* _Your instructions_
Only the number is wanted: how many lines in the material below contain "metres".

* _Data_
• • • •

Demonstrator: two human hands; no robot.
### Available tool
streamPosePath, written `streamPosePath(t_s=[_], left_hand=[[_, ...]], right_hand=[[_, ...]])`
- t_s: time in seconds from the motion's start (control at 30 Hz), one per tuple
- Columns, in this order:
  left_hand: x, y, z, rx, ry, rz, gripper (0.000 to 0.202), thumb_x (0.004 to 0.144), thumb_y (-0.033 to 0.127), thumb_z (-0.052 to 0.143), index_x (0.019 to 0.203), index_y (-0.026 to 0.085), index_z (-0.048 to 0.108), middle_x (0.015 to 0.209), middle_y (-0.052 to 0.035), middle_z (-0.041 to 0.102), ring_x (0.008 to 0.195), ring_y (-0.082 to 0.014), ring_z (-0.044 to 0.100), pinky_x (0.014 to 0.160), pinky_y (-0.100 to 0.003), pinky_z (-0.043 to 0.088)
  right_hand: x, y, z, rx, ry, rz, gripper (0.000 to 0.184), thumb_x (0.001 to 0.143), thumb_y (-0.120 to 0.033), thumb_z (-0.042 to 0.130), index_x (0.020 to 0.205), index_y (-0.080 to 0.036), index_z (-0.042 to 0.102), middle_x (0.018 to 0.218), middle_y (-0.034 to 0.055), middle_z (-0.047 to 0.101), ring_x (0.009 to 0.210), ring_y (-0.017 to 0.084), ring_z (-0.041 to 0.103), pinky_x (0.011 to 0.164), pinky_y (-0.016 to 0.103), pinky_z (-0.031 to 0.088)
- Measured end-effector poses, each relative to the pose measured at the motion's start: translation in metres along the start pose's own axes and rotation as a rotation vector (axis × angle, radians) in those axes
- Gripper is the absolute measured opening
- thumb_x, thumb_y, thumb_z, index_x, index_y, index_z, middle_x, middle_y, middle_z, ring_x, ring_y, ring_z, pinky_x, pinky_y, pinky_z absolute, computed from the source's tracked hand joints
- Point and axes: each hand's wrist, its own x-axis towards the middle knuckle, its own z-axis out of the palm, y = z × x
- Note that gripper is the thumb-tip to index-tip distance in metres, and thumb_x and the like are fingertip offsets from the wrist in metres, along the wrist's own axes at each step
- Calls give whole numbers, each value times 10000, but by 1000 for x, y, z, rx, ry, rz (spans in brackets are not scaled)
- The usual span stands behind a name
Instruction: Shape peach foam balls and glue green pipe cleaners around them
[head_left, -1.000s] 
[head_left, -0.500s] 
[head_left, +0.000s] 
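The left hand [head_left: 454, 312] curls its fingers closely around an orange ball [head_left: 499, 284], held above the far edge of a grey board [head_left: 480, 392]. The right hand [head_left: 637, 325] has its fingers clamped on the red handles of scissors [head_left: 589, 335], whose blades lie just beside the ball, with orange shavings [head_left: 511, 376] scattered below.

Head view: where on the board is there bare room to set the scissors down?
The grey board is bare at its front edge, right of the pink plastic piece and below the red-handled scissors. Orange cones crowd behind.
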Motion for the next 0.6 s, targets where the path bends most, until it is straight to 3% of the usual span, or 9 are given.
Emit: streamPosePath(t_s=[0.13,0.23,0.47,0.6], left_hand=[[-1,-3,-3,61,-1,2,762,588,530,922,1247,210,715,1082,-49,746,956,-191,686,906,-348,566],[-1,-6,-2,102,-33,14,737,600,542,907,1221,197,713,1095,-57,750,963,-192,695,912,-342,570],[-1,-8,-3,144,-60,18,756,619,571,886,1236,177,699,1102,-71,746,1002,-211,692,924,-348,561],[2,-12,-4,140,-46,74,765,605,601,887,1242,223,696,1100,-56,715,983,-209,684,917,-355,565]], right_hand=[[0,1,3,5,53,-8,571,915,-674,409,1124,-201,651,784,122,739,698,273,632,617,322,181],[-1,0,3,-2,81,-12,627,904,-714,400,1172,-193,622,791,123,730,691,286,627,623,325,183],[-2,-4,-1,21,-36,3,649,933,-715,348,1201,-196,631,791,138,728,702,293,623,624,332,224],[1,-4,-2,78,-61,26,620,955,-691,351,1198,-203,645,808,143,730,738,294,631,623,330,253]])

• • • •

* _Your response_
2